Keeping Your Teeth and Gums Healthy for the Holidays

 

 

There is a lot to look forward to during the Holidays. Family, friends, time off, the joy of giving, World Peace (hopefully), and food. Food is the main ingredient in the recipe for a great holiday (I think). This time of year we are besieged by delicious food. From Thanksgiving dinner to New Years, turkey, ham, wine, cranberries, pumpkin pie, champagne, winter ales and oh! so many more kinds of food and drinks are set out before us to be unabashedly consumed while merrymaking with friends and family. Hopping from one house or party, to another, soaking up as much “holiday spirit” as possible, eating and drinking your way through the better part of 2 months is the norm. Trust me, I know. I do it every year. But during this series of decadent smorgasbords, there is one thing which I always remember to take good care of; my mouth.
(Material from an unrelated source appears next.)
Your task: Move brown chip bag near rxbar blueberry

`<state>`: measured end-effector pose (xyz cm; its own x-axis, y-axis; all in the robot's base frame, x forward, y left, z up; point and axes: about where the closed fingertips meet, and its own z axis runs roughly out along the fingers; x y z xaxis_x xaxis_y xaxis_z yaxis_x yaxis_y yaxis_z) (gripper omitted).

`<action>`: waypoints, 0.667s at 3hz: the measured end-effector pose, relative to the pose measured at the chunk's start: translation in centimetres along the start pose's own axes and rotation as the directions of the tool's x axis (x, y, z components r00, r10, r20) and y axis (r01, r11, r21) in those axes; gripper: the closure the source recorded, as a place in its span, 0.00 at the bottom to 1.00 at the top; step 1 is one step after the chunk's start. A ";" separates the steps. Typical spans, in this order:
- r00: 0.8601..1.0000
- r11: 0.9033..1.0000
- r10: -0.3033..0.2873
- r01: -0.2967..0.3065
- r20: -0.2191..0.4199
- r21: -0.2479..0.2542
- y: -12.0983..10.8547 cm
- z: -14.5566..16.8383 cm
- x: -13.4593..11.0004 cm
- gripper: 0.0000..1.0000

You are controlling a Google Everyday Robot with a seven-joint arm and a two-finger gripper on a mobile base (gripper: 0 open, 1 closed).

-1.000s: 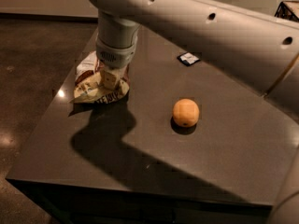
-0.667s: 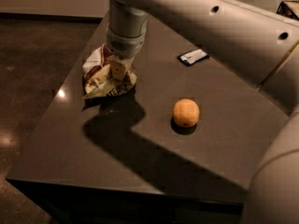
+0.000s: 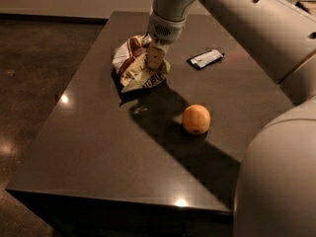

Yes, all of that edible goodness has a gateway to my overly-enthusiastic stomach, and that “gateway” needs some extra maintenance this time of year.

Holiday tooth and gum tips:

First thing I like to mention about the Holidays is: wine stains…everything. This is true of your lips, the rug, your teeth, clothes, your tongue…etc. Because of this, when I drink red wine at a family dinner or holiday party, I like to duck away quickly to rinse with a small amount of water after each glass. This helps to ensure I don’t end up with a crimson red/purple mouth after having a couple. This technique is pretty great for me as, after a couple glasses of some good red wine, my mouth starts opening a lot as I’m way more talkative.

Red is a festive color, and it’s also (referring to food and drinks) incredibly staining. Cranberries, beets, red chocolate velvet cake with red icing…these all can stain things (replace “teeth” with “things”). The same rinsing technique can be applied after eating those to help prevent heavy staining.

Here’s a tip which is very hard for me to follow: after that giant Holiday feast, groggily waddle up to the sink and brush your teeth before you sit down and fall into a food-induced coma. Leaving food on your teeth for long periods of time will contribute to both tooth decay and gum disease. I for one know I’ve had turkey stuck between my teeth, had just finished a glass of wine, had just polished off probably a pound of mashed potatoes and gravy, and then slipped into a deep, deep restful nap on the couch with holiday music in the air…then I remember waking up to the feeling of gross, fuzzy plaque on my teeth…stained red. Yeah, it wasn’t so great. With that graphically descriptive occurrence of lack of proper dental hygiene following a big holiday meal, remember to brush and floss. Heck! Even using a tooth pick or interproximal brush will help! Just try to get as much of the food and drink off your teeth as possible, by any means. This will help with the health of your teeth and gums over the holidays.

Dental Emergencies During the Holidays

NOTE: We know that around the Holiday Season, one can get extremely busy. Between cooking, shopping, and attending family functions, or being with friends, there isn’t much room for anything else. One thing to remember, however, is that if you do experience anything that is adversely affecting you leading UP TO the Holidays, make sure you get it checked out BEFORE you have no time to. There are many dental offices that close around the Holiday Season, so get it checked out before they do.

These happen…often. Biting into a turkey bone and cracking a tooth, fillings coming out from sticky foods, painful cavities, pieces of food getting stuck between tooth and gum, getting infected, and many more common dental emergencies occur over the holidays. There isn’t many things you can do to prevent these from happening, but I will say a couple things on the matter:

  • Regular dental checkups, at least every 6 months, help detect dental problems before they turn into emergencies. I mean, it’s true. If you are aware of a problem before it becomes worse, at least you have the opportunity to fix it before it becomes a painful experience.
  • Brushing and Flossing! Food can get stuck down under the gums, and if not removed, that area can easily become infected. Flossing and brushing help to remove food debris from between the teeth and just below the gum line.
  • Avoid chewing on spots in your mouth already causing you trouble. If there is already a sore, or somewhat painful are of your gums or teeth, don’t exacerbate the situation by subjecting the area to more work. Try to steer clear of those areas.